* Information:
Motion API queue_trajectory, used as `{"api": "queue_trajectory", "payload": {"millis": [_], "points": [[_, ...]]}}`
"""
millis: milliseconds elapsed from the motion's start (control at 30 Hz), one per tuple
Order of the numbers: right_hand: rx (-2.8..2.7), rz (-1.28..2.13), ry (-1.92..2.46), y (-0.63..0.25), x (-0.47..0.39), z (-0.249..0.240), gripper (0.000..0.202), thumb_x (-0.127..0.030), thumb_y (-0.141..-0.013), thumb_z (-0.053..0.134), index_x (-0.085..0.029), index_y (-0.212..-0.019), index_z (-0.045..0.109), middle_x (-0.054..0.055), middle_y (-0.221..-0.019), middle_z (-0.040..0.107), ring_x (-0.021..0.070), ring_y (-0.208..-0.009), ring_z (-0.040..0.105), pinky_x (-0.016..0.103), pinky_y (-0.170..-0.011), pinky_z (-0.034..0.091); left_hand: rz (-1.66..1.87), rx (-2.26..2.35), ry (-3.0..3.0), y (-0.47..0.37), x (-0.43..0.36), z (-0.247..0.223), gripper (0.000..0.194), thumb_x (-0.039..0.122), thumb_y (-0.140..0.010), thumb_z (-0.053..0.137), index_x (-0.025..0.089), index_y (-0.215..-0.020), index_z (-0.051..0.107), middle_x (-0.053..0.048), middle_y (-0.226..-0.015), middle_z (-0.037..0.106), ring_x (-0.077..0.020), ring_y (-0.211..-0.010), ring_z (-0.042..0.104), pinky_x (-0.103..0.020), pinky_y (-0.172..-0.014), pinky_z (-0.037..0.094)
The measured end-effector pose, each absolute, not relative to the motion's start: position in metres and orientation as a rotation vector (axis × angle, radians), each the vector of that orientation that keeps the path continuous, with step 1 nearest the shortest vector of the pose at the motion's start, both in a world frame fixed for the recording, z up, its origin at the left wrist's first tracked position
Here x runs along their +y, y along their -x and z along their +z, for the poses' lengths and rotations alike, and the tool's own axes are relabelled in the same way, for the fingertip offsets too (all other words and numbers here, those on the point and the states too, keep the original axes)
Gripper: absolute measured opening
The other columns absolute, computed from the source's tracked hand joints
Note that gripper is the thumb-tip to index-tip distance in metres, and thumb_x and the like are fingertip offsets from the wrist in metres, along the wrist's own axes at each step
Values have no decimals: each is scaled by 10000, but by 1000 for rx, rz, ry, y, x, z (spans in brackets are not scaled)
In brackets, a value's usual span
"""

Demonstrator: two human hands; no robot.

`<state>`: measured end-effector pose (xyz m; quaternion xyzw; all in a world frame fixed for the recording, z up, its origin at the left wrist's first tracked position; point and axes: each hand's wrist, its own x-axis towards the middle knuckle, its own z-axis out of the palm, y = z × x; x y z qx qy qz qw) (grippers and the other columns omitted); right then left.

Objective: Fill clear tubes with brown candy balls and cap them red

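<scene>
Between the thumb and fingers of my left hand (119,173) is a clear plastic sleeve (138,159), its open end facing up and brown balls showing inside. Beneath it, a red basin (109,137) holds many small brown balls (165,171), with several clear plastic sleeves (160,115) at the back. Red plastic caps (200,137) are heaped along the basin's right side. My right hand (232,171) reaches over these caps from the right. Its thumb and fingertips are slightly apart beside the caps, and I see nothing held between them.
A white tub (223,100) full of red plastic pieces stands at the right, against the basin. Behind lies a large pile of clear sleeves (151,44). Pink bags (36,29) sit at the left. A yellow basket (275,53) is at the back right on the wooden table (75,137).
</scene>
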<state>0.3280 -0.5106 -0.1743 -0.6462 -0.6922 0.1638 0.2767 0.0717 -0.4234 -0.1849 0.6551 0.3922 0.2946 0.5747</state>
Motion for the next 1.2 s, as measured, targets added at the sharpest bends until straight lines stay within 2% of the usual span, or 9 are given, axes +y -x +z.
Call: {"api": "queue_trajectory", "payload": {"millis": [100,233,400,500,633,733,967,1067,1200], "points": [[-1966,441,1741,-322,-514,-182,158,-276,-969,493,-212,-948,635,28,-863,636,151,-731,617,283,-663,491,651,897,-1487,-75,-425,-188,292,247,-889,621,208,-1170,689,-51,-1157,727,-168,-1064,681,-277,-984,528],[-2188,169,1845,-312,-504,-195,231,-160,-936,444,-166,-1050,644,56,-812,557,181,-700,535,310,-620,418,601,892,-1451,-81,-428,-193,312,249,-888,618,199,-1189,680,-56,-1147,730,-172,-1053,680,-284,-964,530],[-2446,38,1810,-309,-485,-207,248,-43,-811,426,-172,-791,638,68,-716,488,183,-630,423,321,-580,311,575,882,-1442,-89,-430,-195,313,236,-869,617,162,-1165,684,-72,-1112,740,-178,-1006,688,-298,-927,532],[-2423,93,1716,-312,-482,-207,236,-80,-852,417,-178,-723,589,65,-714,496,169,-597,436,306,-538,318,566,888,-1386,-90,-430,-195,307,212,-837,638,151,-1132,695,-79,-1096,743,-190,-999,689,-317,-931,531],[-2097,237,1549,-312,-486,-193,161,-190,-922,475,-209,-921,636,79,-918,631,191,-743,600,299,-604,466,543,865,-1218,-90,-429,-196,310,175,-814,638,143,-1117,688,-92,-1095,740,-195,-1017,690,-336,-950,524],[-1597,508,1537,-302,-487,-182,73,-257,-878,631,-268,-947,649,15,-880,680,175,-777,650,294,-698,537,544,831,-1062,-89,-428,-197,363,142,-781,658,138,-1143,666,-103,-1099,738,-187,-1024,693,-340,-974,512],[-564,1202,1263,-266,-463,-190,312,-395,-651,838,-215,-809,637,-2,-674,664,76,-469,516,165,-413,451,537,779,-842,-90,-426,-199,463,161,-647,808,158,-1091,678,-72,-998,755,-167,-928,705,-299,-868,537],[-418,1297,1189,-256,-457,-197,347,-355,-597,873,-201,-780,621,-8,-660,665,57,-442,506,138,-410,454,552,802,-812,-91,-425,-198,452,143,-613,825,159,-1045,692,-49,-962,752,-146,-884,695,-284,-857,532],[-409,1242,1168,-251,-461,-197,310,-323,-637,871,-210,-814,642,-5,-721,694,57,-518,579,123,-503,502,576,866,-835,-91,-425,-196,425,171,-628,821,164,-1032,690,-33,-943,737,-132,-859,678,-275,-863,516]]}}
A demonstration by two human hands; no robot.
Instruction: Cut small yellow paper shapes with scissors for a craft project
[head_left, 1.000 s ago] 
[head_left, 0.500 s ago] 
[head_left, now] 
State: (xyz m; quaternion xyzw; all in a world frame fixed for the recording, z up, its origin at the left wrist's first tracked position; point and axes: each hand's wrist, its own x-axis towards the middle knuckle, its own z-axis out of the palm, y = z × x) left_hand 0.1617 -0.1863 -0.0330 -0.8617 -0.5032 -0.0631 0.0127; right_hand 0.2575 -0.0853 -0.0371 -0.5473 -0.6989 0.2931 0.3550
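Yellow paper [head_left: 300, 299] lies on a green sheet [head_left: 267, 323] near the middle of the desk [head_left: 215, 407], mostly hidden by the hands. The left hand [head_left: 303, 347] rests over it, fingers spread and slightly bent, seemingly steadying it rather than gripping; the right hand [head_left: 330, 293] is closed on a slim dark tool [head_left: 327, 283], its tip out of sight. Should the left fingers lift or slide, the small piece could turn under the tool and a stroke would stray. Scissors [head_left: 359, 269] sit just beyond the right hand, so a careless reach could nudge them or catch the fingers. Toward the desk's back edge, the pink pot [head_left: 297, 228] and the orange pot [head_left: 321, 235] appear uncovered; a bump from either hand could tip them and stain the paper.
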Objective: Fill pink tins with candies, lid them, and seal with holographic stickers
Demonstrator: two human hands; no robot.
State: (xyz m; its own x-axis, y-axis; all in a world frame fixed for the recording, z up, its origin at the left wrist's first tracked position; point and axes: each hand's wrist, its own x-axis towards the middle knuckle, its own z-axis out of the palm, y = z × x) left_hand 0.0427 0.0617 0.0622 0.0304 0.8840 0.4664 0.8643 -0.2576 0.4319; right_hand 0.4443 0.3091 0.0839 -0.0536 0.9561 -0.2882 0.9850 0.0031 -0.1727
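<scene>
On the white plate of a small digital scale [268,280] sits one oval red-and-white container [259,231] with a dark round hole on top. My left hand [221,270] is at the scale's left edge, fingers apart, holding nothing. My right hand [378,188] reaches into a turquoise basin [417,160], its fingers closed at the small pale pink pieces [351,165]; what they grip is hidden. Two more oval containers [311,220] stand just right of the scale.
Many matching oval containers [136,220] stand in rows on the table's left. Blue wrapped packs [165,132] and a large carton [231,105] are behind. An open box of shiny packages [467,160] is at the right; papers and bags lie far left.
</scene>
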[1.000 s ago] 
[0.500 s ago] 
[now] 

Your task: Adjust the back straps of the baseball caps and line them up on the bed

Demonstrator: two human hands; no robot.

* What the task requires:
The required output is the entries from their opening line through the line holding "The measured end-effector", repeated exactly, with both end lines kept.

* Answer for this exercise:
Motion API queue_trajectory, used as `{"api": "queue_trajectory", "payload": {"millis": [_], "points": [[_, ...]]}}`
"""
millis: milliseconds elapsed from the motion's start (control at 30 Hz), one per tuple
Order of the numbers: right_hand: rx (-2.8..2.7), rz (-1.28..2.13), ry (-1.92..2.46), y (-0.63..0.25), x (-0.47..0.39), z (-0.249..0.240), gripper (0.000..0.202), thumb_x (-0.127..0.030), thumb_y (-0.141..-0.013), thumb_z (-0.053..0.134), index_x (-0.085..0.029), index_y (-0.212..-0.019), index_z (-0.045..0.109), middle_x (-0.054..0.055), middle_y (-0.221..-0.019), middle_z (-0.040..0.107), ring_x (-0.021..0.070), ring_y (-0.208..-0.009), ring_z (-0.040..0.105), pinky_x (-0.016..0.103), pinky_y (-0.170..-0.011), pinky_z (-0.034..0.091); left_hand: rz (-1.66..1.87), rx (-2.26..2.35), ry (-3.0..3.0), y (-0.47..0.37), x (-0.43..0.36), z (-0.247..0.223), gripper (0.000..0.194), thumb_x (-0.039..0.122), thumb_y (-0.140..0.010), thumb_z (-0.053..0.137), index_x (-0.025..0.089), index_y (-0.215..-0.020), index_z (-0.051..0.107), middle_x (-0.053..0.048), middle_y (-0.226..-0.015), middle_z (-0.037..0.106), ring_x (-0.077..0.020), ring_y (-0.211..-0.010), ring_z (-0.042..0.104), pinky_x (-0.103..0.020), pinky_y (-0.172..-0.014), pinky_z (-0.037..0.094)
The measured end-effector pose, each absolute, not relative to the motion's start: position in metres and orientation as a rotation vector (axis × angle, radians), each the vector of that orientation that keeps the path continuous, with step 1 nearest the shortest vector of the pose at the motion's start, both in a world frame fixed for the recording, z up, its origin at the left wrist's first tracked position

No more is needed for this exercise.